>>

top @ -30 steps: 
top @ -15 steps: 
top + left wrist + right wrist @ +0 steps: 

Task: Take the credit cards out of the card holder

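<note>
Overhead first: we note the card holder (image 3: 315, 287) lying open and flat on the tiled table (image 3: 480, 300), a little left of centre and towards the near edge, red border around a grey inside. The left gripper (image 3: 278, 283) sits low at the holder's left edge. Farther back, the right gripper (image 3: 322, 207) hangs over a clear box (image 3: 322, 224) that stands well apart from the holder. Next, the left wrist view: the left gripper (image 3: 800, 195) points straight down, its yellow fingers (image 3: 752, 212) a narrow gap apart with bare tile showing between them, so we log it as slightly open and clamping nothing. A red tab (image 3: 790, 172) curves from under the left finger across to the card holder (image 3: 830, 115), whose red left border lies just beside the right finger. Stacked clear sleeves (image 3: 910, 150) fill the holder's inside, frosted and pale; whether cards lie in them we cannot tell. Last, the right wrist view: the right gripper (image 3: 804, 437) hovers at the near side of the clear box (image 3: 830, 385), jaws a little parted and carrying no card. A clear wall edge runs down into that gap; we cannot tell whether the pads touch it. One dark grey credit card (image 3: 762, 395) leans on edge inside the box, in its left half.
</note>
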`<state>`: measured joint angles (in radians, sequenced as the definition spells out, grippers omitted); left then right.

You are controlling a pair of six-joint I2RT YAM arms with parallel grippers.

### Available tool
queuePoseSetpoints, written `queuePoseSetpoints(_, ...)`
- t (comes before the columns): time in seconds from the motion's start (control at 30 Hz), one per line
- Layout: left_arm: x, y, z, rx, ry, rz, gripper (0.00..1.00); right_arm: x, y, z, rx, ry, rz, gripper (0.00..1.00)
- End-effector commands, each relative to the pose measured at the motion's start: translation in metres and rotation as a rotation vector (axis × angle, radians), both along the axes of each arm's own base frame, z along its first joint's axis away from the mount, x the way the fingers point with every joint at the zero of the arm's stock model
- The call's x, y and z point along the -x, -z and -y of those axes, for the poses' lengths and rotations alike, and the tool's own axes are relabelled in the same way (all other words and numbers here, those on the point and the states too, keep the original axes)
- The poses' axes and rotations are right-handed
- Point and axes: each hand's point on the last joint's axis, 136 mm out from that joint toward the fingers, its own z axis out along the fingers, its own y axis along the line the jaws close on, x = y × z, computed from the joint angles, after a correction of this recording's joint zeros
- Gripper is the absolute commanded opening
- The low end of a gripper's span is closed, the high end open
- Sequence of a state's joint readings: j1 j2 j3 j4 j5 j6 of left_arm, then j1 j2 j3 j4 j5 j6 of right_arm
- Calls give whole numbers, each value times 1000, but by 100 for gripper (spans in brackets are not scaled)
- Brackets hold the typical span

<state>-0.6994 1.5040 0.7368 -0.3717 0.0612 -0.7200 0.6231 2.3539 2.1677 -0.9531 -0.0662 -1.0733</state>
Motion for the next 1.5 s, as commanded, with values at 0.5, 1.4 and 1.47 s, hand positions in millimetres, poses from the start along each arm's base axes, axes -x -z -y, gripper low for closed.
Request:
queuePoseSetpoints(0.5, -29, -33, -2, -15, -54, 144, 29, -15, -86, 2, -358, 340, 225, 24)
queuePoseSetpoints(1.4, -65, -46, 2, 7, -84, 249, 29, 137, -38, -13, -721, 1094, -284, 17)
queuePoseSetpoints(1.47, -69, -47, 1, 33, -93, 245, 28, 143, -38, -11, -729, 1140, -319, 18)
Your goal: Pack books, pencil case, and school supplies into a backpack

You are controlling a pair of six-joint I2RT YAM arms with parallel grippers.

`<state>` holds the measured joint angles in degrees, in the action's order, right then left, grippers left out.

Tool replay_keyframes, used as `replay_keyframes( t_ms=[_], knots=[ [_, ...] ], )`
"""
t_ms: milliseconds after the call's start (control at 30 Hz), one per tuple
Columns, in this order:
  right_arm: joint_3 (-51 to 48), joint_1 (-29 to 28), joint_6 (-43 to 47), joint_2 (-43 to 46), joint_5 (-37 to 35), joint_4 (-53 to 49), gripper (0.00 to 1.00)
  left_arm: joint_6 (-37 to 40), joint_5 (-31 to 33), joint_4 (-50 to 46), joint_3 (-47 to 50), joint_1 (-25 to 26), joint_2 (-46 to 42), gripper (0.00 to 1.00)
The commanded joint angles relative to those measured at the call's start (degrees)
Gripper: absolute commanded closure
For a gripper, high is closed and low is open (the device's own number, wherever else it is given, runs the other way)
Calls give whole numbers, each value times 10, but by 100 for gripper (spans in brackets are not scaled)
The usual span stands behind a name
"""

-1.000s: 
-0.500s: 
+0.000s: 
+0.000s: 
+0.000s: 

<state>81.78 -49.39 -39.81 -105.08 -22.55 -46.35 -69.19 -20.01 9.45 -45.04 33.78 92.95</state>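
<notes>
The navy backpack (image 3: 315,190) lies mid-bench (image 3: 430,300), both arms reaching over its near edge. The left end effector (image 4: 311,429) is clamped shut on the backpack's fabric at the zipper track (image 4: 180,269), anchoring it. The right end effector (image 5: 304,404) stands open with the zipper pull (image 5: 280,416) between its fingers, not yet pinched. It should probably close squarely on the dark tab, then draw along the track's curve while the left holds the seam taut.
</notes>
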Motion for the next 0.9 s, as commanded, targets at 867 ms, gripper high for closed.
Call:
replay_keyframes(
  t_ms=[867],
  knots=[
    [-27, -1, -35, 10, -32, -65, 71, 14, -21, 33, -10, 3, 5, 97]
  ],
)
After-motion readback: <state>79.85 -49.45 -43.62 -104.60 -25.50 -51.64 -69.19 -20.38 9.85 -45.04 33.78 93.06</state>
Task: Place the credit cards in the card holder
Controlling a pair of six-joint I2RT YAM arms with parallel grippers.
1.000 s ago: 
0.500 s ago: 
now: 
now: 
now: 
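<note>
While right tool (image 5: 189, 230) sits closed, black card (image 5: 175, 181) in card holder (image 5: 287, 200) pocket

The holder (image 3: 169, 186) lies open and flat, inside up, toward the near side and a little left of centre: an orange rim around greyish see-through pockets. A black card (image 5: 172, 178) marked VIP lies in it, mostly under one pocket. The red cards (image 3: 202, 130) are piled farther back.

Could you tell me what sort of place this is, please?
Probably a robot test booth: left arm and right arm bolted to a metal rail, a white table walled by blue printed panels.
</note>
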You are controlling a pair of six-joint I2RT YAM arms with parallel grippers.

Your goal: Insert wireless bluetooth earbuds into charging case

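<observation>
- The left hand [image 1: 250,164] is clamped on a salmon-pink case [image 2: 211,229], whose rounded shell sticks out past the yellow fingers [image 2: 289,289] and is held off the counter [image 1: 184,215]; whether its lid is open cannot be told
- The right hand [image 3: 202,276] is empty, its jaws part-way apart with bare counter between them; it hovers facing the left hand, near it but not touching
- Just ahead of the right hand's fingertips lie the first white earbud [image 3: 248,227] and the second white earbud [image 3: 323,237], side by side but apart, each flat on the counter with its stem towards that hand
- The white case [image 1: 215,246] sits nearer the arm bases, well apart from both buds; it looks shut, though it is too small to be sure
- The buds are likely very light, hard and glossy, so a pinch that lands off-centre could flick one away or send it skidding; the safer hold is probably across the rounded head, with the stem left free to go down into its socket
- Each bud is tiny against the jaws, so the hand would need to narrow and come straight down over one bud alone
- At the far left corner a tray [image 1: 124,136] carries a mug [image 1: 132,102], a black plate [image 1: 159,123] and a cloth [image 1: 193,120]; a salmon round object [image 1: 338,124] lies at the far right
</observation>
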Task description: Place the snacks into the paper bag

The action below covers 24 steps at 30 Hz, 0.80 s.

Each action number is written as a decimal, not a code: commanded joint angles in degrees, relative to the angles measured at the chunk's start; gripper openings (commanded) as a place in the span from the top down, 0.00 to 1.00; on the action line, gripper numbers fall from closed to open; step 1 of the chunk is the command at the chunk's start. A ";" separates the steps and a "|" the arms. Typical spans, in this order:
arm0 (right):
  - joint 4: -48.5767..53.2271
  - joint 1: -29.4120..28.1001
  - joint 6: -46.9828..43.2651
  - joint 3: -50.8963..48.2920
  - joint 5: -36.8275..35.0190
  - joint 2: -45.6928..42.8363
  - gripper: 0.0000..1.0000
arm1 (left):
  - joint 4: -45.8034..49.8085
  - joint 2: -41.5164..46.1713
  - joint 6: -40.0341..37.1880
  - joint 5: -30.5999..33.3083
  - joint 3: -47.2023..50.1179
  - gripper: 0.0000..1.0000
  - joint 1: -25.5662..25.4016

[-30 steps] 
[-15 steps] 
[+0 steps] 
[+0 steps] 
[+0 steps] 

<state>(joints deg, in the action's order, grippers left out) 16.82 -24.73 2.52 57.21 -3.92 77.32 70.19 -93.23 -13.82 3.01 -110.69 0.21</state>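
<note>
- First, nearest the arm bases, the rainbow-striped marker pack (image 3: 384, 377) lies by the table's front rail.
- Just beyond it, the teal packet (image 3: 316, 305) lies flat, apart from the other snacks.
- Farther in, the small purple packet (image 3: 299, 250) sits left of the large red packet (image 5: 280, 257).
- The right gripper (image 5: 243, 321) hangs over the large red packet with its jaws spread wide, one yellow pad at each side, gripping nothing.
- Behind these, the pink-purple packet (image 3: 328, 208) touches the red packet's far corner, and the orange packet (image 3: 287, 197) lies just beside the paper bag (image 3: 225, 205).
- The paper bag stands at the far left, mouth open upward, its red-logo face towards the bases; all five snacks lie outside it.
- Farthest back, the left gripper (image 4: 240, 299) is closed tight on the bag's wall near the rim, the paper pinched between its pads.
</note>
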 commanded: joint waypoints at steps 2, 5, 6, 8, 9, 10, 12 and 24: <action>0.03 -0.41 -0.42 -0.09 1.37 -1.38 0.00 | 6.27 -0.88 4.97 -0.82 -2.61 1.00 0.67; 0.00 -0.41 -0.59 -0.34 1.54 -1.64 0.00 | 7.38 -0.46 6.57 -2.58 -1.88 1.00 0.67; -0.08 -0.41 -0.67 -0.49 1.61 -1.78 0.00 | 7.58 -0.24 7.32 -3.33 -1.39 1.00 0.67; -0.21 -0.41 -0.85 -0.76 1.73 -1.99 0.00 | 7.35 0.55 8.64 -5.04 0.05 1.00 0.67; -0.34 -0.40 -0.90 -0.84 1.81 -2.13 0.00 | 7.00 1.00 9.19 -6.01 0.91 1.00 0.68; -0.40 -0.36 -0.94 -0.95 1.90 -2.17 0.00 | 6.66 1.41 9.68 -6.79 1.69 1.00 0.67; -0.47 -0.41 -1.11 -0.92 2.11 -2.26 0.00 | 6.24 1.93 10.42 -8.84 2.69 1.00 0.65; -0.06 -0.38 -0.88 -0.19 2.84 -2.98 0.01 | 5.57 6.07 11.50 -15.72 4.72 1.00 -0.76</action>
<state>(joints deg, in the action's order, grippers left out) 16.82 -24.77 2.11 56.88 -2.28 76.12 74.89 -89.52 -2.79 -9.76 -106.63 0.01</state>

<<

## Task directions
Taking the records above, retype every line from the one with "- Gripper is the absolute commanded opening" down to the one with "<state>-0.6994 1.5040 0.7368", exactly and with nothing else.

## Solution for this exercise
- Gripper is the absolute commanded opening
- The low end of a gripper's span is closed, the high end open
- Sequence of a state's joint readings: j1 j2 j3 j4 j5 j6 of left_arm, then j1 j2 j3 j4 j5 j6 of right_arm
- Calls give whole numbers, each value times 1000, but by 100 for gripper (spans in brackets are not scaled)
- Brackets hold the typical span

<state>-0.6994 1.5040 0.7368 -0.3717 0.0612 -0.7200 0.6231 2.3539 2.1677 -0.9531 -0.0662 -1.0733</state>

Nothing remains to be added to the exercise.